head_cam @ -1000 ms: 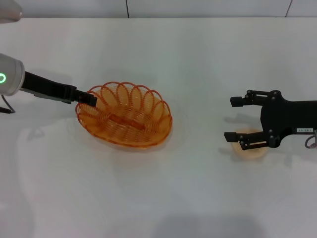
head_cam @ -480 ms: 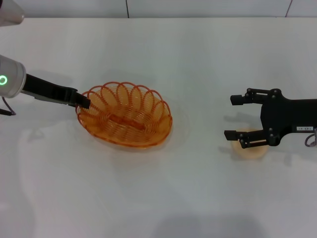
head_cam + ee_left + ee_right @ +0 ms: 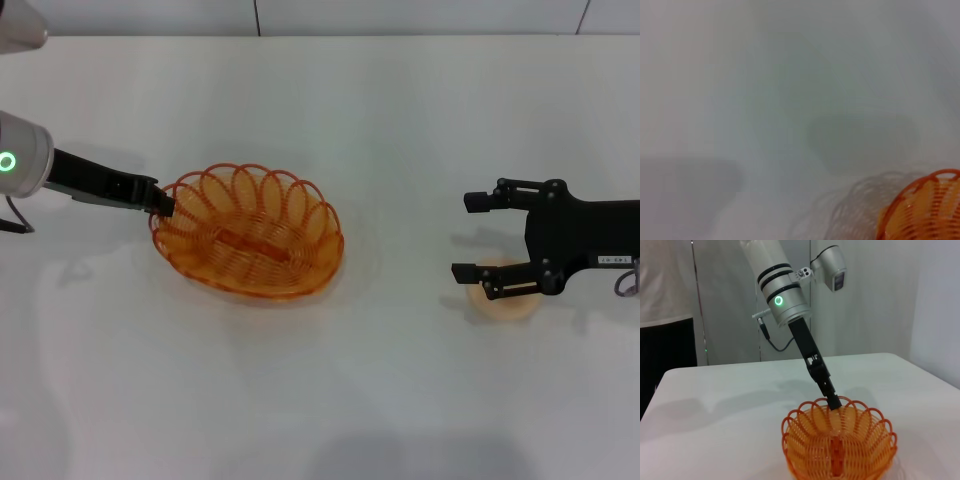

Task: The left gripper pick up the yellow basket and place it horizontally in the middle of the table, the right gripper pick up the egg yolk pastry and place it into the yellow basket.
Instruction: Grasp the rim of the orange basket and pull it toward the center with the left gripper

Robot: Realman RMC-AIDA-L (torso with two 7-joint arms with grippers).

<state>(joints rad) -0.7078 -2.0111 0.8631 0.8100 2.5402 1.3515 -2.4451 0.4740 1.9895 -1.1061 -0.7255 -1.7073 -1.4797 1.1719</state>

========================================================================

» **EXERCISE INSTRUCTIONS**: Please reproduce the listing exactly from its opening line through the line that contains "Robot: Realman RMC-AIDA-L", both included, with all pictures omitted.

» **ANSWER**:
head_cam @ -1000 ms: 
head_cam @ -480 ms: 
head_cam + ee_left + ee_right @ +0 ms: 

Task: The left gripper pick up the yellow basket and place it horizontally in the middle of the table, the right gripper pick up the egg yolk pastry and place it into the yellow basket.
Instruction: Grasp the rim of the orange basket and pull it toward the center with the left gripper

Robot: Realman RMC-AIDA-L (torso with two 7-joint arms with grippers).

No more work is required for the exercise.